◆ Work task ◆
Produce an exact copy of the lines below, starting at the first and ending with the line containing "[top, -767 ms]".

○ ○ ○ ○

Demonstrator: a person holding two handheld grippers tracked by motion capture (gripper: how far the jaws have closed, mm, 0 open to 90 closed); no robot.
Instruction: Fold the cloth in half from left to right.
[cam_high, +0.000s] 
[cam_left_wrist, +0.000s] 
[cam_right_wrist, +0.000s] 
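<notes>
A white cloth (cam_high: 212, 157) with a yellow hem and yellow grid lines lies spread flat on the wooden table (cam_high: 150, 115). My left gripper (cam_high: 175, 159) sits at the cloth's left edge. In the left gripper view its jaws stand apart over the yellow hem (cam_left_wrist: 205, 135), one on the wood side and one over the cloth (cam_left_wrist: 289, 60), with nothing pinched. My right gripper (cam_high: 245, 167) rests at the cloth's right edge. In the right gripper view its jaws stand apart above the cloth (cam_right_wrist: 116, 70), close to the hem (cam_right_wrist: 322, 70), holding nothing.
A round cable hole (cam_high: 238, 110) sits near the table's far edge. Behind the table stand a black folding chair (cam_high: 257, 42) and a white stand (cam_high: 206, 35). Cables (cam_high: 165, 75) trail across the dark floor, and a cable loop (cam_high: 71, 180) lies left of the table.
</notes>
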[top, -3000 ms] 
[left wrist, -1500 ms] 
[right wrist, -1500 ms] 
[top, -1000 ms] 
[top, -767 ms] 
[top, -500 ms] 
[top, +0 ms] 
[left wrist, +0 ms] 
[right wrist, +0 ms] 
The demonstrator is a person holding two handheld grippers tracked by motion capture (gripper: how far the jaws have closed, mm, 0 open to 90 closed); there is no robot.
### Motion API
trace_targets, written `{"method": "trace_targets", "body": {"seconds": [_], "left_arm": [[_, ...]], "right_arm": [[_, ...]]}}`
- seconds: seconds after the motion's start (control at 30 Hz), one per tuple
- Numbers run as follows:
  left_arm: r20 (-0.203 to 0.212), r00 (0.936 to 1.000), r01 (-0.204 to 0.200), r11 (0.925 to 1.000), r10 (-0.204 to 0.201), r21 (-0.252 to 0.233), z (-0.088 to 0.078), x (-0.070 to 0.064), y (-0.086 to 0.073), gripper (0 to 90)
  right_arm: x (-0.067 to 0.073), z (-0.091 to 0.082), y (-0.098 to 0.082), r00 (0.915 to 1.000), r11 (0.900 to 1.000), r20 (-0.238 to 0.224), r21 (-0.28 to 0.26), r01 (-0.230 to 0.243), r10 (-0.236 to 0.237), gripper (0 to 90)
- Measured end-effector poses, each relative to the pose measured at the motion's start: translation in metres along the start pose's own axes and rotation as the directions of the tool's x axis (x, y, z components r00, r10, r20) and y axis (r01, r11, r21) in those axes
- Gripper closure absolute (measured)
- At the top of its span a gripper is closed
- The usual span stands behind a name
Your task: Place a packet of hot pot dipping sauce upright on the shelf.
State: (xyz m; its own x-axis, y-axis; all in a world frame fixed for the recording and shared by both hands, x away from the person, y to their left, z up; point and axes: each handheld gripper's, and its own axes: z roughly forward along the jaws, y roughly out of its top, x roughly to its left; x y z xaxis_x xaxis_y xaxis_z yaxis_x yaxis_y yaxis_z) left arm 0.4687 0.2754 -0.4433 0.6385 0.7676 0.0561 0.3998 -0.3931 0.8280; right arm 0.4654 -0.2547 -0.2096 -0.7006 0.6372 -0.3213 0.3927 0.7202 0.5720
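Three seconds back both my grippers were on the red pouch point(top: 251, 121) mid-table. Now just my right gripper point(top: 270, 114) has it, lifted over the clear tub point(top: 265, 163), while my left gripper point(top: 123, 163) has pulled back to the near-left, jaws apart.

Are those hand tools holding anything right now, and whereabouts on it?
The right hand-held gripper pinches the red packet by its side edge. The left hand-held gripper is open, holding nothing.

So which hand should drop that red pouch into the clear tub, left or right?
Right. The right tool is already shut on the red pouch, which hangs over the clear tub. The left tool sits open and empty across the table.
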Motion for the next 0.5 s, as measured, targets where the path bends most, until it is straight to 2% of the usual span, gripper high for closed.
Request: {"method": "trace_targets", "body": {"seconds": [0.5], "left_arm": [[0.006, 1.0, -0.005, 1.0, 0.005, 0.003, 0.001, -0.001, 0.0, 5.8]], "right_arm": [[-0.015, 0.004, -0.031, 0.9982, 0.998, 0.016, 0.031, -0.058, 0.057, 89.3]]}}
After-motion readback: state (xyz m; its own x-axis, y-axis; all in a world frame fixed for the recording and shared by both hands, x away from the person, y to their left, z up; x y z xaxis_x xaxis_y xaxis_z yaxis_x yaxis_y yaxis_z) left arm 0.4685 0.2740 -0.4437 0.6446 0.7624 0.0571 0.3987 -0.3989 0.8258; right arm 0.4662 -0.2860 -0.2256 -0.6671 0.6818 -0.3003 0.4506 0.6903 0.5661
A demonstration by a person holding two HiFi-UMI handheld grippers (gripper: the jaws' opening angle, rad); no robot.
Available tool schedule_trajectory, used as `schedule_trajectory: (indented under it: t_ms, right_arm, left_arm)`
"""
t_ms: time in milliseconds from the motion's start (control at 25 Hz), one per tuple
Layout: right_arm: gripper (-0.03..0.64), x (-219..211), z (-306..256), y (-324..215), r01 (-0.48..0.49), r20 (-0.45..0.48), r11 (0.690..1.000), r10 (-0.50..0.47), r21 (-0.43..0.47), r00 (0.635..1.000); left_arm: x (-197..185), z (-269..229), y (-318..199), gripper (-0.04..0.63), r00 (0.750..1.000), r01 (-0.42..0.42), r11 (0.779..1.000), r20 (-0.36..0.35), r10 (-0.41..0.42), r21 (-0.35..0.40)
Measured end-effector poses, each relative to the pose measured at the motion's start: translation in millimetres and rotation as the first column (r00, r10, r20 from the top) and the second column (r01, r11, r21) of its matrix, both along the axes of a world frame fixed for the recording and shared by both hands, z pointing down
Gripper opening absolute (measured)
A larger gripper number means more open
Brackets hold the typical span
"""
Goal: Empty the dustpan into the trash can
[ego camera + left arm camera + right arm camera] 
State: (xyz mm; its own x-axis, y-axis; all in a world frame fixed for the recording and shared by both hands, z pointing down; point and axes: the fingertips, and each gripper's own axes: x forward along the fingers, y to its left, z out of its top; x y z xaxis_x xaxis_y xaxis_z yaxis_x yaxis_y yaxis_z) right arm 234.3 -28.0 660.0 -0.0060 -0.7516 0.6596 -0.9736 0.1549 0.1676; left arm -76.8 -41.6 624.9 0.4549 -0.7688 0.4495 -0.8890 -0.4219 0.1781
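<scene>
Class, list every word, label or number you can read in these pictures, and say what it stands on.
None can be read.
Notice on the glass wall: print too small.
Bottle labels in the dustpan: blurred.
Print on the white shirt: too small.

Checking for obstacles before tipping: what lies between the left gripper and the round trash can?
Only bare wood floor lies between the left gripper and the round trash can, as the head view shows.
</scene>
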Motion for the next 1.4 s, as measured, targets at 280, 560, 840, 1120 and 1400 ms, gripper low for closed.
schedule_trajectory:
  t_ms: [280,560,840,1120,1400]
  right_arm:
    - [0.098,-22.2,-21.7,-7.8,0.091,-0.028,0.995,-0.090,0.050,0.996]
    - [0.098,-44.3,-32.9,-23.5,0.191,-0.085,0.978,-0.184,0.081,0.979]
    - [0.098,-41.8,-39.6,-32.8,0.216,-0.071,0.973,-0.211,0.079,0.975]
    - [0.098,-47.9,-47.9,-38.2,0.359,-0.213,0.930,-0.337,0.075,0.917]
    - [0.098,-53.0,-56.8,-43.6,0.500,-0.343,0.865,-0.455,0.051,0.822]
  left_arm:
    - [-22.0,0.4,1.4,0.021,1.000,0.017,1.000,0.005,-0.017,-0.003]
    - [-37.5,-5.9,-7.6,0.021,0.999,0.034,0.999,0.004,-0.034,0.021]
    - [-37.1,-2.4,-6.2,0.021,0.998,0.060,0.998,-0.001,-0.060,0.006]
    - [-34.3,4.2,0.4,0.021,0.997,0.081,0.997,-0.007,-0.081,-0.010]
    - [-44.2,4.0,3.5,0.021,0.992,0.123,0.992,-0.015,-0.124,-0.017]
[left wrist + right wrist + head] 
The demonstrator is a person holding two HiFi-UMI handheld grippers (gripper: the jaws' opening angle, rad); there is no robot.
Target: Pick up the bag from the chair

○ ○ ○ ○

◆ Result ◆
Demonstrator: a person holding two handheld grippers tracked by motion capture (gripper: how far the jaws have closed, mm, 0 open to 90 closed); no robot.
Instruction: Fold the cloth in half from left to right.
[cam_high, +0.000s] 
[cam_left_wrist, +0.000s] 
[cam_right_wrist, +0.000s] 
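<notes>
A white cloth (cam_high: 212, 157) with a yellow hem and yellow grid lines lies spread flat on the wooden table (cam_high: 150, 115). My left gripper (cam_high: 175, 159) sits at the cloth's left edge. In the left gripper view its jaws stand apart over the yellow hem (cam_left_wrist: 205, 135), one on the wood side and one over the cloth (cam_left_wrist: 289, 60), with nothing pinched. My right gripper (cam_high: 245, 167) rests at the cloth's right edge. In the right gripper view its jaws stand apart above the cloth (cam_right_wrist: 116, 70), close to the hem (cam_right_wrist: 322, 70), holding nothing.
A round cable hole (cam_high: 238, 110) sits near the table's far edge. Behind the table stand a black folding chair (cam_high: 257, 42) and a white stand (cam_high: 206, 35). Cables (cam_high: 165, 75) trail across the dark floor, and a cable loop (cam_high: 71, 180) lies left of the table.
</notes>
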[top, -3000 ms] 
[left wrist, -1500 ms] 
[right wrist, -1500 ms] 
[top, -1000 ms] 
[top, -767 ms] 

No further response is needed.